Esas respuestas al medio específico no necesariamente tiene que ver con escolaridad o profesionalidad; los arquitectos, los médicos, los vendedores ambulantes y comerciantes de todo tipo, los albañiles, mecánicos, entre otros, “tienen su cultura o subcultura”, para decirlo con las palabras de un antropólogo como Oscar Lewis cuando hacía referencia a los habitantes de áreas “marginadas” o emergentes de ciudades como Ciudad México, San Juan de Puerto Rico, y La Habana en Cuba; y no podemos definirla como “buena” o “mala” (sin caer en el relativismo extremo), ya que pesa mucho el comportamiento personal, la aplicación de normativas jurídicas y la ideología política dominante de cada momento vivido.

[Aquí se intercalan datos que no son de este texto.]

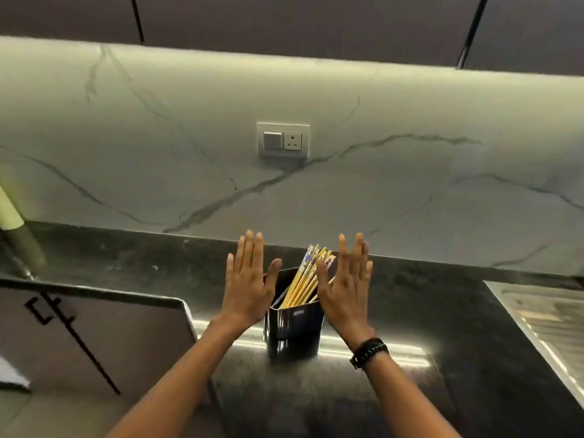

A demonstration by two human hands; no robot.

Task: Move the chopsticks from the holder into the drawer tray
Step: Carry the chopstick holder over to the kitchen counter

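Observation:
A black holder (294, 331) stands on the dark countertop (426, 311) in front of me. Several yellow chopsticks (305, 282) with patterned tops lean to the right inside it. My left hand (248, 282) is held flat above the holder's left side, fingers spread, holding nothing. My right hand (346, 286) is held flat on the holder's right side, also empty, with a black band on its wrist. Both palms face down and the chopsticks rise between them. No drawer tray shows in the head view.
A marble backsplash with a switch and socket plate (283, 140) rises behind the counter. A steel sink drainer (550, 317) lies at the right edge. At the left, below the counter's end, is a cabinet front with a black handle (72, 339).

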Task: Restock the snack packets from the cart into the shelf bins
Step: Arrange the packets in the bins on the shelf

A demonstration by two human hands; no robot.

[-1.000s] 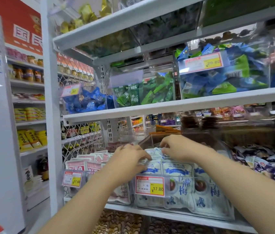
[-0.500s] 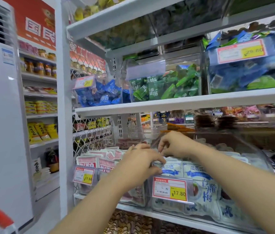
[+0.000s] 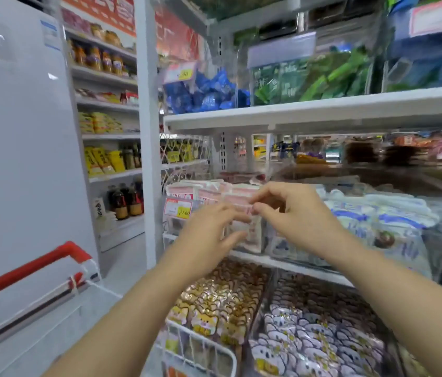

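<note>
My left hand (image 3: pixel 209 229) hovers with its fingers spread and relaxed, holding nothing, in front of a clear bin of pink snack packets (image 3: pixel 203 190). Just to its right, my right hand (image 3: pixel 293 210) has loosely curled fingers, thumb tip near the pink packets, and nothing plainly shows between them. The clear bin of blue-and-white snack packets (image 3: pixel 383 216) sits further right, behind my right wrist. At the lower left is the cart, with its red handle (image 3: pixel 24 270) and white wire basket (image 3: pixel 203 346). The picture is motion-blurred.
A price tag (image 3: pixel 177 209) hangs on the pink bin. Below it, the shelf holds gold packets (image 3: pixel 222 297) and purple-white packets (image 3: pixel 317 341). Bins of blue packets (image 3: pixel 201 93) and green packets (image 3: pixel 309 80) stand on the upper shelf. A white cabinet (image 3: pixel 18 131) is at left.
Both hands have lifted off the blue-and-white packets and moved left, in front of the pink bin. The view swung left and down, bringing the cart into sight.
</note>
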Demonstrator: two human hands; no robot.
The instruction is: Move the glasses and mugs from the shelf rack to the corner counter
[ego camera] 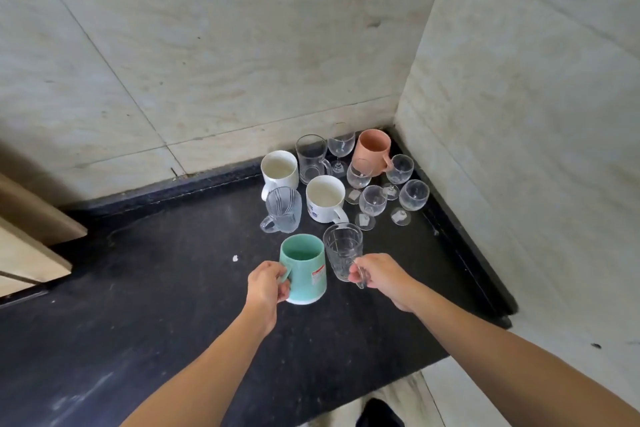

Es en este contexto que pueden ser definidas como negativas esas subculturas por las que comportamientos individuales van imponiéndose como modas, influyendo en los otros como dinámica estructural, ahogándonos nosotros mismo en la adaptación, perdiendo la capacidad de ponderar los daños al medio en que vivimos, trasladando la incapacidad de responder adecuadamente a la convivencia con los demás, a nuestra vida, a esa “vida loca”, que procura definirnos culturalmente hablando.